[Gluster-users] Strange server locks isuess with 2.0.7 - updating

Sat Nov 21 13:27:34 UTC 2009

The problem we experienced was occasional packet loss (not high, only very
occasional). You will see that in almost every LAN. If your ping-packet is
lost and you configured a low value a brick will be offline quite fast, though
there is no real problem. The bigger the timeout the more chances you have
that a following ping packet will make it and reset the wait-time.

On Fri, 20 Nov 2009 14:18:46 +0100
Marek <mb at kis.p.lodz.pl> wrote:

> Why You suggest ping-timeout with that high value?
> When some brick gets in trouble, mounted fs on client side is unusable (I/O is locked)
> and have to wait 120 sec. for timeout and "release fs".

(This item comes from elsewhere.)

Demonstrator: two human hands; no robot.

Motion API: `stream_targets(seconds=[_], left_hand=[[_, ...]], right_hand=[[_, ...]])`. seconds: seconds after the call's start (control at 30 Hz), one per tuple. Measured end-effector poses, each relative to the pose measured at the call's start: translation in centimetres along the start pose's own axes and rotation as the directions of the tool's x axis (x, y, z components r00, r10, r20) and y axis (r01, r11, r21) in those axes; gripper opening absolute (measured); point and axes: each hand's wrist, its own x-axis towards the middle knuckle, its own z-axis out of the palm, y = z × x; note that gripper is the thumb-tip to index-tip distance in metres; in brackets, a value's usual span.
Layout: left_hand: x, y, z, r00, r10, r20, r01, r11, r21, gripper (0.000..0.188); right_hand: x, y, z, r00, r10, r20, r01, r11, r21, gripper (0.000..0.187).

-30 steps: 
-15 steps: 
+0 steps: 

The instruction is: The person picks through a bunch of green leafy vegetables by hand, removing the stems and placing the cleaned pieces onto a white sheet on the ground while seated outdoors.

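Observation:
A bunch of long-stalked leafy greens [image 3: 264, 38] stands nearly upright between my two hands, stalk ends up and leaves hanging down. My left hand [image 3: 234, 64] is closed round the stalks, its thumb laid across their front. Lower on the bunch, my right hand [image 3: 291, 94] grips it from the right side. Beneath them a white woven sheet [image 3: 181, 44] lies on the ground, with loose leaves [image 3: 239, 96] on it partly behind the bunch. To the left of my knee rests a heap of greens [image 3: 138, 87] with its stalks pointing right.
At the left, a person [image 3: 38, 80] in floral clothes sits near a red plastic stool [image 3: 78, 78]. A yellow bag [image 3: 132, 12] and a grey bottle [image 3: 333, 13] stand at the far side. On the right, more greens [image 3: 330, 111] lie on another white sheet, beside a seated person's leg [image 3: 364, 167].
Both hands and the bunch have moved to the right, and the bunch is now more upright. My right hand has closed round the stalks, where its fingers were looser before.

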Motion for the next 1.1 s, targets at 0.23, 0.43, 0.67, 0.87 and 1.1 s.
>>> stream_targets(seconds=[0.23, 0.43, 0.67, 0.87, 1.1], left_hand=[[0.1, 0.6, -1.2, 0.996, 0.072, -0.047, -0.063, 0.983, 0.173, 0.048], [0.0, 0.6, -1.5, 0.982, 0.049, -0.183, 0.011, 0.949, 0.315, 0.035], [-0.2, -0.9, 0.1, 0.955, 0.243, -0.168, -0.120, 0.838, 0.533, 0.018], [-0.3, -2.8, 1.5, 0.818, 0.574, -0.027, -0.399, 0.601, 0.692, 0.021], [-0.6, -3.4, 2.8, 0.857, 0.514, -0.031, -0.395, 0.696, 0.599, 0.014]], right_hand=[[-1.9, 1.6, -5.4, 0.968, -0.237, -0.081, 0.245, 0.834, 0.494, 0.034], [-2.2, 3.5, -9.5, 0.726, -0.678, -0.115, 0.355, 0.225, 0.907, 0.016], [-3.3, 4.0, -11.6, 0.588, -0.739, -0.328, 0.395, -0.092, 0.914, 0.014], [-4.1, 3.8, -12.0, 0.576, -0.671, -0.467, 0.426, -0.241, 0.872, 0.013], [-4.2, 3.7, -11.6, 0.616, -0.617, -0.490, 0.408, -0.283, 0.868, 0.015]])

> Locked client IO for 120 sec. is not acceptable.
> 
> 
> regards,
> 
> Stephan von Krawczynski wrote:
> > Try setting your ping-timeout way higher, since we use 120 we have almost no
> > issues in regular use. Nevertheless we do believe every problem will come back
> > when some brick(s) die...
> > 
> > 
> > On Tue, 10 Nov 2009 14:59:07 +0100
> > Marek Blaszkowski <mb at kis.p.lodz.pl> wrote:
> > 
> >> OK,
> >> here goes some more details, on a "bad" servers (with strange lockups) we got
> >> problems with open/move files. We are unable to open,move or just ls files
> >> (file utils just hangs )....
> >>
> >>
> >> Marek wrote:
> >>> Hello,
> >>> we're testing a simple configuration of glusterfs 2.0.7 with 4 servers 
> >>> and 1 client (2+2 bricks each replicated with
> >>> a distribute translator, configs below).
> >>> Durning our tests (client side copying/moving a lot of small files on 
> >>> glusterfs mounted FS) we got a strange
> >>> lockups on two of servers (bricks).

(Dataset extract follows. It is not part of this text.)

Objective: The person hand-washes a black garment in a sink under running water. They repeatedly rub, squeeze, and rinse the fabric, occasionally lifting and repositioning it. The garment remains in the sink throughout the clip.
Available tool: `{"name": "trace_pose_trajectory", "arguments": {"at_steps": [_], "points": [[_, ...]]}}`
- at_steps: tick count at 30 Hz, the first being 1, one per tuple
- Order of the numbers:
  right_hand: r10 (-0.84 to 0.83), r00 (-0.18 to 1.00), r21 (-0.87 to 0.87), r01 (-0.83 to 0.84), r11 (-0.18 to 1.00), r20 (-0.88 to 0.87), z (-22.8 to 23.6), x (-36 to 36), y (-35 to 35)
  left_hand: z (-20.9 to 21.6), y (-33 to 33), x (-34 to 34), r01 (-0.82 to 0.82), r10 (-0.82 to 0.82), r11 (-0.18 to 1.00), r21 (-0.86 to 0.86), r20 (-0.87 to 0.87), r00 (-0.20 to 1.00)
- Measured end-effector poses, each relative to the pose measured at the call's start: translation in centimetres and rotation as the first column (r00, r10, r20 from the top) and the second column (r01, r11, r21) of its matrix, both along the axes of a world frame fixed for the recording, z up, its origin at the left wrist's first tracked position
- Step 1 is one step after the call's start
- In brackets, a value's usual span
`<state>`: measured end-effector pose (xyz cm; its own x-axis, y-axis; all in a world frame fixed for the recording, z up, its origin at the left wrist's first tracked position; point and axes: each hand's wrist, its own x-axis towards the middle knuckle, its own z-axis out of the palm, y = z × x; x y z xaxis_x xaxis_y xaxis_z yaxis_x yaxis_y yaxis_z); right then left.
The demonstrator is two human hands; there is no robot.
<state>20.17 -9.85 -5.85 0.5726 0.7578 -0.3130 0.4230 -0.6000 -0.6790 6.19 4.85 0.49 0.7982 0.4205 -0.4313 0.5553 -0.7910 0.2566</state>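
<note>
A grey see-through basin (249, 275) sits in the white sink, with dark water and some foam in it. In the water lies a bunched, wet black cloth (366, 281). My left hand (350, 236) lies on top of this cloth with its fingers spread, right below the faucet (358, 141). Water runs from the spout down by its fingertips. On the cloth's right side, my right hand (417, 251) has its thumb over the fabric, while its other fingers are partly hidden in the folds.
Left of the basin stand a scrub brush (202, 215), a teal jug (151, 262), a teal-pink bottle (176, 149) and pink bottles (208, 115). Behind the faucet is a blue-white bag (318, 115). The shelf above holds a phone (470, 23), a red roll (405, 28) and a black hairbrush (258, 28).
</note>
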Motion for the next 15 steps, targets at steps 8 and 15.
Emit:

> >>> I was unable to login (via ssh) to server, on already started terminal 
> >>> sessions I couldn't spawn a "top"
> >>> process (it just hangs), vmstats exists with floating point exception. 
> >>> Other fileutils commands behaves "normal".

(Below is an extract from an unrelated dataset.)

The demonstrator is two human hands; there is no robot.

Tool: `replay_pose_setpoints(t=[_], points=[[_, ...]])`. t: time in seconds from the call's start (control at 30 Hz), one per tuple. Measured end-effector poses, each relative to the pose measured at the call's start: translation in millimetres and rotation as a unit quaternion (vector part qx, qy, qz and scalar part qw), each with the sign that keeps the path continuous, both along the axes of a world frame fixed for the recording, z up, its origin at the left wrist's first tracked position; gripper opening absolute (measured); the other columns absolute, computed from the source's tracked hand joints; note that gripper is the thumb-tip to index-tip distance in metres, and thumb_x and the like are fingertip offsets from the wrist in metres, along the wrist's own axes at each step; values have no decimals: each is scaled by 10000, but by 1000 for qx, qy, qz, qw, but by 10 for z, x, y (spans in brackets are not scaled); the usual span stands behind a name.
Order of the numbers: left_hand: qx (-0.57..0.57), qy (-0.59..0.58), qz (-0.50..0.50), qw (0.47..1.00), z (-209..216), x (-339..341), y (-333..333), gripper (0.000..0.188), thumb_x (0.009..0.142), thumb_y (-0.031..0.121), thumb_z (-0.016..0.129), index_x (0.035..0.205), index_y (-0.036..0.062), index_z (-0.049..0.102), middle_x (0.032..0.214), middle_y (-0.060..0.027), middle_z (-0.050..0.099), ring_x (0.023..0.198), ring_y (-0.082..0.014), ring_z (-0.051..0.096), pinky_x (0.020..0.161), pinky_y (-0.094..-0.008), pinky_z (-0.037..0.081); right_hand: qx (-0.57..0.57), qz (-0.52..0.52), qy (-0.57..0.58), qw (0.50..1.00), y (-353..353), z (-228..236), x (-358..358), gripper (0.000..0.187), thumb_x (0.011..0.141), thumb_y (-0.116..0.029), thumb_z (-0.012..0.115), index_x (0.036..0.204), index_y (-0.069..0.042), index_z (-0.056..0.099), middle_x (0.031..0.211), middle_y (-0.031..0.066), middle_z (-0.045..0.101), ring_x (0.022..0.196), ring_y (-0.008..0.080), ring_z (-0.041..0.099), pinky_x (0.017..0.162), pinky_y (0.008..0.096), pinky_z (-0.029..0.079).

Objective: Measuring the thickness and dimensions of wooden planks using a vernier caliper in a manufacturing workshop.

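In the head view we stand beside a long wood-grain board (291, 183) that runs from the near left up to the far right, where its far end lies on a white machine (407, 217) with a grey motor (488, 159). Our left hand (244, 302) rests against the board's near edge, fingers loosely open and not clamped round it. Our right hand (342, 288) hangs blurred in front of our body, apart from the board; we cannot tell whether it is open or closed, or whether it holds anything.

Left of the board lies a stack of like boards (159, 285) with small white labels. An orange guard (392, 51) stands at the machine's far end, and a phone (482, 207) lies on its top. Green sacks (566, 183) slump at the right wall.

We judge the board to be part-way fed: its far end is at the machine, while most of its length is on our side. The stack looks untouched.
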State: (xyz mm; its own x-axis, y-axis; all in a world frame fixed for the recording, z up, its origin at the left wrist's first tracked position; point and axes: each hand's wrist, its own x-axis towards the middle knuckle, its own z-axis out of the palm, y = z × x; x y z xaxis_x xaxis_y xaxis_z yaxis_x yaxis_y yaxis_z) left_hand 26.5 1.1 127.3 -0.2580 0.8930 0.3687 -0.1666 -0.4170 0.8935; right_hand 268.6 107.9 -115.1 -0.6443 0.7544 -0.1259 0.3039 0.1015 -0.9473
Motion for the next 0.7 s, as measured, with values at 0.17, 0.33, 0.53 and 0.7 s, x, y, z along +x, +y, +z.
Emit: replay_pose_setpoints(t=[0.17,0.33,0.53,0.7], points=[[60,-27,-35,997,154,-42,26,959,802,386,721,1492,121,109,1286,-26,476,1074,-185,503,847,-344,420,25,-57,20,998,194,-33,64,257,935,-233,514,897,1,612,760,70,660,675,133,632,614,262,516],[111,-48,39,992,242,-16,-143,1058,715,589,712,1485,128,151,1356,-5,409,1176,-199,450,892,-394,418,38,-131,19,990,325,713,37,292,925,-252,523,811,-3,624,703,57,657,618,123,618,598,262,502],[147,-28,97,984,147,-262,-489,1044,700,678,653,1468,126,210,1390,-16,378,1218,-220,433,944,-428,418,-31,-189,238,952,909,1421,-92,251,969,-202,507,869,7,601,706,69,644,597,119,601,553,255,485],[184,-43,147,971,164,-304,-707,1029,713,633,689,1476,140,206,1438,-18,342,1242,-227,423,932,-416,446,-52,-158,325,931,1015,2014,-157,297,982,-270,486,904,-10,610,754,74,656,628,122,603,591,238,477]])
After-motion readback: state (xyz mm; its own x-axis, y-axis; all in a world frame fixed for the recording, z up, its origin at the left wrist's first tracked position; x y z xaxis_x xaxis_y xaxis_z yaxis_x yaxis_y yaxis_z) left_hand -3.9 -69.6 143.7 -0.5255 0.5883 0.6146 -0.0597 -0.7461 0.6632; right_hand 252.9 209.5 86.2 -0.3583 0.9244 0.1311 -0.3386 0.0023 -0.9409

> >>> There was no any dmesg kernel messages (first guess was a kernel ups or 
> >>> other kernel related problems).
> >>> This server never had any CPU/memory problems under high loads before. 
> >>> Problems starts when we
> >>> run glusterfsd on this server. We had to a hard reset malfunction server 
> >>> (reboot doesn't work).
> >>> After a couple hours of testing another server disconected from a client 
> >>> (according to a client debug log).
> >>> Scenario was the same:
> >>> 1. unable to login to a server, connection was established but sshd on 
> >>> server side hang/timeout after entering a user password
> >>> 2. on a previous established terminal sessions was unable to run top or 
> >>> vmstat utility (vmstats exit with with
> >>> floating point exception. Copying/moving files was OK. Load was  0.00, 
> >>> 0.00, 0.00
> >>>
> >>>
> >>> What could be wrong? These servers never had problems before (simple 
> >>> terminal/proxy servers). Strange locking looks
> >>> like related to a kernel VM structures (why top/vmstat behaves odd??) or 
> >>> other kernel related problems.
> >>>
> >>> Server remote1 details: Linux version 2.6.26-1-686 (Debian 
> >>> 2.6.26-13lenny2) (dannf at debian.org)
> >>> (gcc version 4.1.3 20080704 (prerelease) (Debian 4.1.2-25)) #1 SMP Fri 
> >>> Mar 13 18:08:45 UTC 2009
> >>> running debian 5.0
> >>>
> >>> Server remote2 details: Linux version 2.6.22-14-server (buildd at palmer) 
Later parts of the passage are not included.